Quali sono secondo lei le grandi parole d’ordine attorno alla quali costruire la ricetta nel medio e lungo periodo?

“Il primo paletto è quello della transizione ecologica. E’ chiaro che non deve più accadere che il lavoro mortifichi la salute e l’ambiente. Rendere sostenibile produzione e occupazione è il primo compito che abbiamo. Il secondo tema è quello dell’innovazione digitale, da applicare alla produzione, alla pubblica amministrazione, alla ricerca, alla formazione, alla scuola. Il terzo paletto è quello di avere una politica economica che riconosca le differenze nella società e che sia capace così di utilizzare strumenti selettivi in grado di determinare coesione territoriale e sociale”. 

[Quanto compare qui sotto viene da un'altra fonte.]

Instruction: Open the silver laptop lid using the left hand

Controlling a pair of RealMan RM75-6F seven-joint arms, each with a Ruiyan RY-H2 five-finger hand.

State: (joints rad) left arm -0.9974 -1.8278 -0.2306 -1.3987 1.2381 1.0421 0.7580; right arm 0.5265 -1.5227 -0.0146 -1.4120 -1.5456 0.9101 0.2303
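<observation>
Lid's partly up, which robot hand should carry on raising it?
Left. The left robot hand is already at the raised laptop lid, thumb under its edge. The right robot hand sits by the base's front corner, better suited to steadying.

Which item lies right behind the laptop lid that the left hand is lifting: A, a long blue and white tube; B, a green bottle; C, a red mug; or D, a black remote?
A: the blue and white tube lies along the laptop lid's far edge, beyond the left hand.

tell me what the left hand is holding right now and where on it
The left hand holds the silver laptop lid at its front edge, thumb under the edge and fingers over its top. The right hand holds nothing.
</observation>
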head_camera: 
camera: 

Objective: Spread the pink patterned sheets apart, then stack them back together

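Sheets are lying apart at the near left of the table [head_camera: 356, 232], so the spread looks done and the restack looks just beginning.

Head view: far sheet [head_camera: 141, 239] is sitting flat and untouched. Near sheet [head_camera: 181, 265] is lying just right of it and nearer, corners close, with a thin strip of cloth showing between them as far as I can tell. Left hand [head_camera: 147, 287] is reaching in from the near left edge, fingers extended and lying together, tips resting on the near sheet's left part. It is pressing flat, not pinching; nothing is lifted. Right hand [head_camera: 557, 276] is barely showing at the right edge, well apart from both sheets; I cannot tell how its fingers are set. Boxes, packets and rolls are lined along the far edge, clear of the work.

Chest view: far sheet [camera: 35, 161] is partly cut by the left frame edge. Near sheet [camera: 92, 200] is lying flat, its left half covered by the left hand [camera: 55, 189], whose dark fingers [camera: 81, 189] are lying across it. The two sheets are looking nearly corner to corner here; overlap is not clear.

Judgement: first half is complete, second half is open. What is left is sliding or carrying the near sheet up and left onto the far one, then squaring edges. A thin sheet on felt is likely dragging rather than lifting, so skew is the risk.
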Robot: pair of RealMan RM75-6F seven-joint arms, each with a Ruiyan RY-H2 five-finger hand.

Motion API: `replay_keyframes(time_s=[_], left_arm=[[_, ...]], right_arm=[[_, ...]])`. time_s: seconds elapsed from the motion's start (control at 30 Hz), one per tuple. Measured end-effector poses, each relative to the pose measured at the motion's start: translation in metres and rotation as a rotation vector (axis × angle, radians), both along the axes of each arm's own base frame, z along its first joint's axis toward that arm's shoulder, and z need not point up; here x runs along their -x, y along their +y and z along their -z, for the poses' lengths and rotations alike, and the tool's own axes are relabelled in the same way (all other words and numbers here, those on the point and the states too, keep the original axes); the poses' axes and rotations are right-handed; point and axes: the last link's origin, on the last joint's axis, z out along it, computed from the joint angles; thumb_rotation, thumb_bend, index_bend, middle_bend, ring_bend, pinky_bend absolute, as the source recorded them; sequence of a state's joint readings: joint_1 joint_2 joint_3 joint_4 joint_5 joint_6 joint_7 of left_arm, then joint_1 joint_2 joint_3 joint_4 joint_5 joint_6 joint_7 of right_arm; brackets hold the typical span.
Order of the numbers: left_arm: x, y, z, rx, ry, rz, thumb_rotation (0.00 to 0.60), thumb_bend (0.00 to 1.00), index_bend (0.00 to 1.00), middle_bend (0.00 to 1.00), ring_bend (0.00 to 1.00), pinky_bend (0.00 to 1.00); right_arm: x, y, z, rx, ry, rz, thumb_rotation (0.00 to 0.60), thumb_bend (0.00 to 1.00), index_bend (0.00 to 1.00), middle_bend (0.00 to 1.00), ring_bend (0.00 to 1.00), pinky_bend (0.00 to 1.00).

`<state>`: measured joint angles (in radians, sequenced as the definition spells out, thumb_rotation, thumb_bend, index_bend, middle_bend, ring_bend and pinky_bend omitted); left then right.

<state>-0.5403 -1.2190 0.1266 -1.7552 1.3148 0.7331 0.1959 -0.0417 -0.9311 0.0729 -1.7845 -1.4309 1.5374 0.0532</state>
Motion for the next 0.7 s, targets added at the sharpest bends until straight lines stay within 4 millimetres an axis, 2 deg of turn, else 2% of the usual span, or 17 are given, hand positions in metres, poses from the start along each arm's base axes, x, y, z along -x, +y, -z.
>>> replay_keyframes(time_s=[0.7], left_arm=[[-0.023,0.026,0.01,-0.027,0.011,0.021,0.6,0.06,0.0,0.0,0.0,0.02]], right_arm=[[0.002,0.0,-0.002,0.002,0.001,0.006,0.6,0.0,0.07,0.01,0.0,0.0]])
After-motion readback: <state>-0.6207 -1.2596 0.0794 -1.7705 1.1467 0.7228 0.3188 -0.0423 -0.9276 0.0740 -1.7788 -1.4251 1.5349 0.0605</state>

Tutto questo, secondo lei, sarà in grado di convincere i cittadini e di vincere le pulsioni populiste presenti nella nostra società?

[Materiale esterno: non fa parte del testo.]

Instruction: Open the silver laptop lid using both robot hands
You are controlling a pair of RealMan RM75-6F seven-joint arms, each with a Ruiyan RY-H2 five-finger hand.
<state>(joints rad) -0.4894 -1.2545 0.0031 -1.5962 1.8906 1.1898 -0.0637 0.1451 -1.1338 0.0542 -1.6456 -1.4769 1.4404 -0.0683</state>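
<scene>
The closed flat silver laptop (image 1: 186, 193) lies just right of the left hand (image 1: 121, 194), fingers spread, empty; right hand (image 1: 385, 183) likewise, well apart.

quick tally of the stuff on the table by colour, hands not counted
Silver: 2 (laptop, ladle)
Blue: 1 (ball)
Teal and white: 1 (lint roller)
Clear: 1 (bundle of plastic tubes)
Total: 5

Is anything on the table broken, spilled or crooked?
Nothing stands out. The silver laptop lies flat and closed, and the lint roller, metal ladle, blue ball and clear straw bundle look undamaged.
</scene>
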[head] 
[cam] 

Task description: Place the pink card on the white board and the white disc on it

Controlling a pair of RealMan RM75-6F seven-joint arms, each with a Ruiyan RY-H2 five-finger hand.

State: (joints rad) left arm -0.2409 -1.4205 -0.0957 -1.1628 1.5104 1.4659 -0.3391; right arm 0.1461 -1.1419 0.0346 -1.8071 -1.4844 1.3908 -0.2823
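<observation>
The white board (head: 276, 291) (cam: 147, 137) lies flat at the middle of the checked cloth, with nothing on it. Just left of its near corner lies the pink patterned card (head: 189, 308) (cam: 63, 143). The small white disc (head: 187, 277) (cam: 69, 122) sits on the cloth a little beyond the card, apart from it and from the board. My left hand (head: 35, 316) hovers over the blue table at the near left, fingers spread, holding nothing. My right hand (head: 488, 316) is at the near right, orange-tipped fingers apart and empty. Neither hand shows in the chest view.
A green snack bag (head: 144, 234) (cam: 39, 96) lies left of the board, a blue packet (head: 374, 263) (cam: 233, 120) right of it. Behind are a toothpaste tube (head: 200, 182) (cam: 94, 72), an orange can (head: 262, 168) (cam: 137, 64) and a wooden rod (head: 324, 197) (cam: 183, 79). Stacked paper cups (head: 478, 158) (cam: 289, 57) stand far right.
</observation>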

“Il populismo non è solo un metodo politico, è anche un atteggiamento mentale, conservatore, reazionario. Però dobbiamo fare chiarezza anche da questo punto di vista. Io penso che nessuna politica riformatrice e progressista possa essere forte e convincente, se non conosce i bisogni delle persone più deboli. Pensare di poterli rappresentare a chiacchiere da parte di chi si professa riformista, è in realtà un gran favore che si fa al populismo. Il problemi reali vanno vissuti, conosciuti e affrontati. Se non vogliamo che vinca il populismo dobbiamo evitare di consegnare intere categorie di cittadini in mano ai populisti. Il governo da questo punto di vista sta facendo bene e non è un caso che abbia alti indici di gradimento. Ora si tratta di continuare su questa strada, affrontando le situazioni di crisi attraverso politiche espansive, equilibrate e serie, ma che diano risposte concrete ai cittadini. Bisogna scommettere sulla fiducia, ma per fare questo è necessario che le persone non si sentano abbandonate.

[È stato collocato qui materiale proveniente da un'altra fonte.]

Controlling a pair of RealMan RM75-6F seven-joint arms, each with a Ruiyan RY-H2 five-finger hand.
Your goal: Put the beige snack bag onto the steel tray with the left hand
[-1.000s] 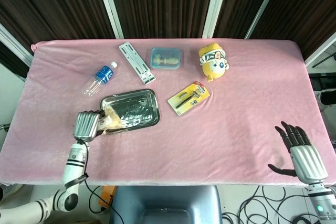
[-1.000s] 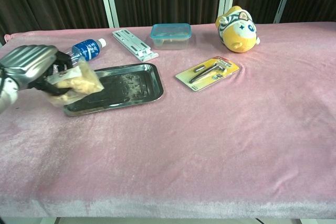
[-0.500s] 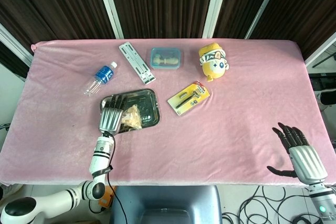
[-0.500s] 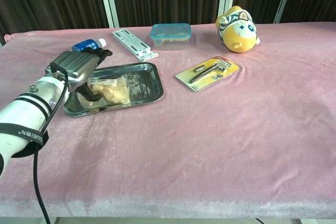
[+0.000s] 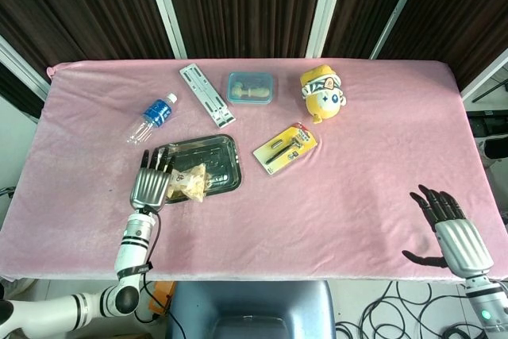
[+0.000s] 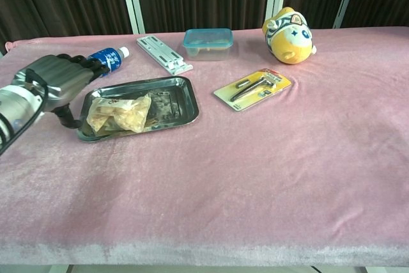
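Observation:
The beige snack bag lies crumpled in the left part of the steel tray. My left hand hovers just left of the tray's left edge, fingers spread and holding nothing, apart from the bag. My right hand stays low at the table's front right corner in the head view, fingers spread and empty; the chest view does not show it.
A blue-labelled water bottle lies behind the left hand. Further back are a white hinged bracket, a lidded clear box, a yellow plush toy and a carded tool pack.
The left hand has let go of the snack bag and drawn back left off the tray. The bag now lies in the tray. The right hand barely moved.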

A chi usa il “riformismo” come un mantra potrei consigliare tante raffinate analisi sulla questione meridionale e settentrionale, e altrettante sul rapporto tra crescita e protezione sociale. Essendo però napoletano consiglio di leggere una bella poesia di Raffaele Viviani, o’ mpuosto. In particolare in un passaggio dice “a delinquenza e n’ommo si sviluppa quando n’at’ommo nunn’o rispetta ‘a zuppa”. Che vuol dire che se non si può mangiare, si sviluppano gli istinti peggiori. E il populismo è pronto a cavalcarli”.